* What to produce
Copy the data. Keep every character as given.

* Supplied data
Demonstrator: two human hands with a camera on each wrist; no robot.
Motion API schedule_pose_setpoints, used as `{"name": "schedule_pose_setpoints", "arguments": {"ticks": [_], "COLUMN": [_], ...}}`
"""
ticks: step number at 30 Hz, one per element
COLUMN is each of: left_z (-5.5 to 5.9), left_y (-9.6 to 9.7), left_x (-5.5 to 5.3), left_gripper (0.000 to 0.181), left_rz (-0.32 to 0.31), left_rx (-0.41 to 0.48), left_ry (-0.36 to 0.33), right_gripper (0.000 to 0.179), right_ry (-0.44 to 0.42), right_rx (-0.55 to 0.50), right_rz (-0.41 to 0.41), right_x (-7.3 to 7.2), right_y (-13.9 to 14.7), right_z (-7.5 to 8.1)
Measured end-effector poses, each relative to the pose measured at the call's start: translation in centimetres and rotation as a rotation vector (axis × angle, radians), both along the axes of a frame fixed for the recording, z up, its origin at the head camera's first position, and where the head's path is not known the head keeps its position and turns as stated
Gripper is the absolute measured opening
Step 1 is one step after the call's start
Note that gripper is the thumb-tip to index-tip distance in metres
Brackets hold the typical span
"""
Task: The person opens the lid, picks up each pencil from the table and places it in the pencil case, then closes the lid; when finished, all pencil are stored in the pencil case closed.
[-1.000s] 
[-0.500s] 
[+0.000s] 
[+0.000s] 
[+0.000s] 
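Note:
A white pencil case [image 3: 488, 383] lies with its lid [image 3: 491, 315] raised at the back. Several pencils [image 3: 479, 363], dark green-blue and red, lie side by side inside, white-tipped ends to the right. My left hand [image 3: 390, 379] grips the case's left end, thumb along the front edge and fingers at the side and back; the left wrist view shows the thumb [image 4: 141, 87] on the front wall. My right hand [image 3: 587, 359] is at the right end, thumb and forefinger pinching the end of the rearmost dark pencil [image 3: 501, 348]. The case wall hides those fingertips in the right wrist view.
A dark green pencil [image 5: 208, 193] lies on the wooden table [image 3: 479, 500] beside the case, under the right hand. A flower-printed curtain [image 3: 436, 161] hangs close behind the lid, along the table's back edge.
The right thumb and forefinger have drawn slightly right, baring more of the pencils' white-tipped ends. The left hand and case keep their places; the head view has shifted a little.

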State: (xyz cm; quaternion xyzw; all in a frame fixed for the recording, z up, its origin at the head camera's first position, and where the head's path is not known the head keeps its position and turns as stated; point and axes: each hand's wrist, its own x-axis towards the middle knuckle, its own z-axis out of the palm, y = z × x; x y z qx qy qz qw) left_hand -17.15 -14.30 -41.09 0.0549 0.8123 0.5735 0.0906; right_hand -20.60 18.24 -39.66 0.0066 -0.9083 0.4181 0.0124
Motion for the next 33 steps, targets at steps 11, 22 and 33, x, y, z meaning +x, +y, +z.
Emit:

* Your solution
Demonstrator: two human hands with a camera on each wrist; no robot.
Motion API schedule_pose_setpoints, used as `{"name": "schedule_pose_setpoints", "arguments": {"ticks": [_], "COLUMN": [_], ...}}`
"""
ticks: step number at 30 Hz, one per element
COLUMN is each of: left_z (-5.5 to 5.9), left_y (-9.6 to 9.7), left_x (-5.5 to 5.3), left_gripper (0.000 to 0.181), left_rz (-0.32 to 0.31), left_rx (-0.41 to 0.48), left_ry (-0.36 to 0.33), right_gripper (0.000 to 0.179), right_ry (-0.44 to 0.42), right_rx (-0.55 to 0.50), right_rz (-0.41 to 0.41), right_x (-7.3 to 7.2), right_y (-13.9 to 14.7), right_z (-7.5 to 8.1)
Measured end-effector poses, each relative to the pose measured at the call's start: translation in centimetres and rotation as a rotation vector (axis × angle, radians), both along the axes of a frame fixed for the recording, z up, its origin at the head camera's first position, and where the head's path is not known the head keeps its position and turns as stated
Gripper is the absolute measured opening
Step 1 is one step after the call's start
Note that gripper is the thumb-tip to index-tip distance in metres
Brackets hold the typical span
"""
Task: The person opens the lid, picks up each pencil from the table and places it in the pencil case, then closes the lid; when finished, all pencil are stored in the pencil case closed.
[-1.000s] 
[-0.500s] 
[+0.000s] 
[+0.000s] 
[+0.000s] 
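Note:
A white pencil case [image 3: 488, 383] lies with its lid [image 3: 491, 315] raised at the back. Several pencils [image 3: 479, 363], dark green-blue and red, lie side by side inside, white-tipped ends to the right. My left hand [image 3: 390, 379] grips the case's left end, thumb along the front edge and fingers at the side and back; the left wrist view shows the thumb [image 4: 141, 87] on the front wall. My right hand [image 3: 587, 359] is at the right end, thumb and forefinger pinching the end of the rearmost dark pencil [image 3: 501, 348]. The case wall hides those fingertips in the right wrist view.
A dark green pencil [image 5: 208, 193] lies on the wooden table [image 3: 479, 500] beside the case, under the right hand. A flower-printed curtain [image 3: 436, 161] hangs close behind the lid, along the table's back edge.
The right thumb and forefinger have drawn slightly right, baring more of the pencils' white-tipped ends. The left hand and case keep their places; the head view has shifted a little.
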
State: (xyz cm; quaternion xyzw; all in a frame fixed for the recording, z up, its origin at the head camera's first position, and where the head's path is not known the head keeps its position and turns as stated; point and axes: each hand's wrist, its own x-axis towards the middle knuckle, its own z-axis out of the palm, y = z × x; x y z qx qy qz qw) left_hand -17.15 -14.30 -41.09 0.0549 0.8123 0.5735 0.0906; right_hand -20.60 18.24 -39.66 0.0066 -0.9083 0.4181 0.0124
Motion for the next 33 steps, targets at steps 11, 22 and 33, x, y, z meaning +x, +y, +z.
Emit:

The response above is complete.